In our study, the comparison of radiographic findings between contralateral left non-operated and right operated hips showed that the femoral heads were better preserved in CD+rhEGF treated group compared to the sham and CD groups. For example, the height loss of the right femoral heads was the lowest in CD+rhEGF and there was no significant difference between operated and non-operated hips for the femoral head area and subchondral distance in this group. We also observed increased OPN levels in CD and CD+rhEGF groups compared to sham control, but with no significant difference between CD and CD+rhEGF groups. Although these data indicate that EGF administered i.o. does not cause a significant increase in OPN levels, repetitive applications or sustained release of EGF may cause significant changes in OPN levels.

Other molecules such as cartilage oligomeric matrix protein angiopoietin-1 (COMP-Ang1), hyperbaric oxygen, ­zoledronate, alendronate, low molecular weight heparin (enoxaparin), VEGF, and CD34+ cells administered intravenously were demonstrated to be effective in the treatment of experimentally induced ONFH [8,18,20,26-30]. However, these findings still need validation in clinical practice.
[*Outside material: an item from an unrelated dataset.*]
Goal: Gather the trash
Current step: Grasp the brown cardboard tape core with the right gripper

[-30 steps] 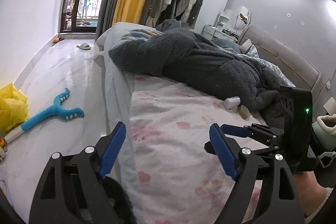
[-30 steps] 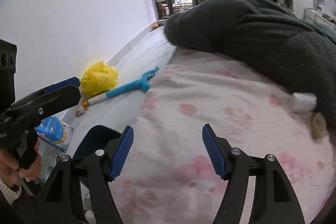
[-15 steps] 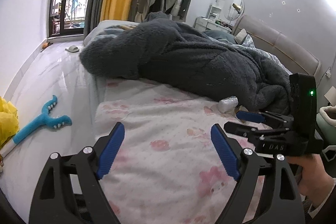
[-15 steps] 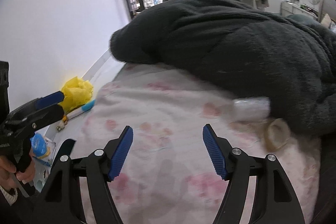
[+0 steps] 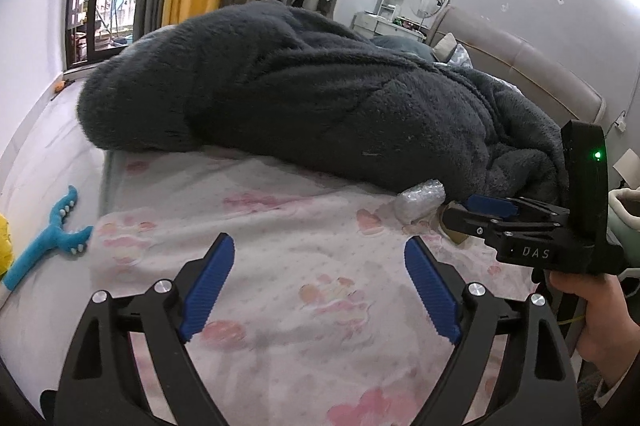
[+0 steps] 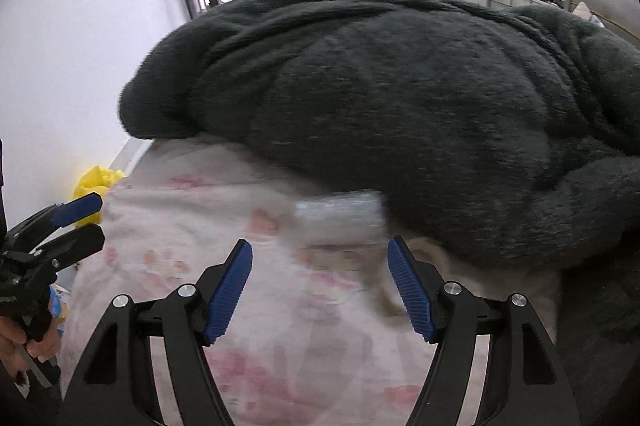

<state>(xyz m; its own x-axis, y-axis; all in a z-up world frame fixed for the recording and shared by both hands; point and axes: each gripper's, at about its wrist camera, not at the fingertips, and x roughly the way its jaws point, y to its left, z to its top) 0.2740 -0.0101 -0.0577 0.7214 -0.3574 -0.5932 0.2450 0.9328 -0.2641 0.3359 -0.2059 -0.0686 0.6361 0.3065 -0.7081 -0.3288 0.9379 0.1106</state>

Moreover, Wang et al. [31] showed that osteoblast differentiation and mineralization were accelerated, and consistently osteoblastic marker gene expressions (e.g., OPN and osteocalcin) were increased in MC3T3-E1 cells cultured on mesoporous bioactive glass (MBG)-NH2/EGF, apparently through the extracellular signal-regulated kinase (ERK)-activated Runx2 pathway [31].

Park et al. [8] showed that in surgically induced ischemic necrosis of the femoral head in rats, the angiogenic factor COMP-Ang1, injected i.o., preserved the trabecular framework of the osseous epiphysis, promoted angiogenesis (i.e., higher levels of vascularity were observed in the secondary ossification center of the femoral heads based on the detection of factor VIII on endothelial cells and measurement of vascular densities), and stimulated bone remodeling [8]. Similarly, we observed significantly different CD31 levels between the three groups; moreover CD31 levels were higher in CD+rhEGF compared to CD group, indicating that increased neovascularization in the femoral head was associated with EGF. Which compound (COMP-Ang1 or EGF) might be superior in the treatment of ONFH needs further investigation. However, we also observed no significant difference in the epiphyseal thickness between the three groups and this may be explained by the small sample size used in our study.

CONCLUSION

The femoral head area and sphericity were more preserved in CD+rhEGF compared to CD and sham-control group. Although there was a significant decrease in the femoral head height in CD+rhEGF group, the subchondral distance appeared to be largely protected. No statistical difference was observed in the femoral head area, subchondral distance and trabecular thickness between left non-operated and right operated hip in CD+rhEGF group. The CD31 levels were significantly different between the three groups, and were higher in CD compared to CD+rhEGF group, suggesting that a significant increase in neovascularization may not be achieved with CD alone. Overall, our results indicate that EGF promotes bone formation and microvascularization in ONFH. The positive effect of recombinant EGF has been demonstrated in non-healing wounds of diabetic patients and the results of our study suggest that EGF may also be applied in osteonecrotic lesions. In ongoing research on therapeutic application of stem cells and growth factors in tissue repair and healing, special attention should be given to the role of EGF and EGF-like factors.

Acknowledgements

ACKNOWLEDGMENTS

This work was grant funded by Scientific Research Projects, Suleyman Demirel University, Turkey (No. 4136-TU2-14). The funder had no role in study design, data collection and analysis, decision to publish, or preparation of the manuscript.

DECLARATION OF INTERESTS

The authors declare no conflict of interests.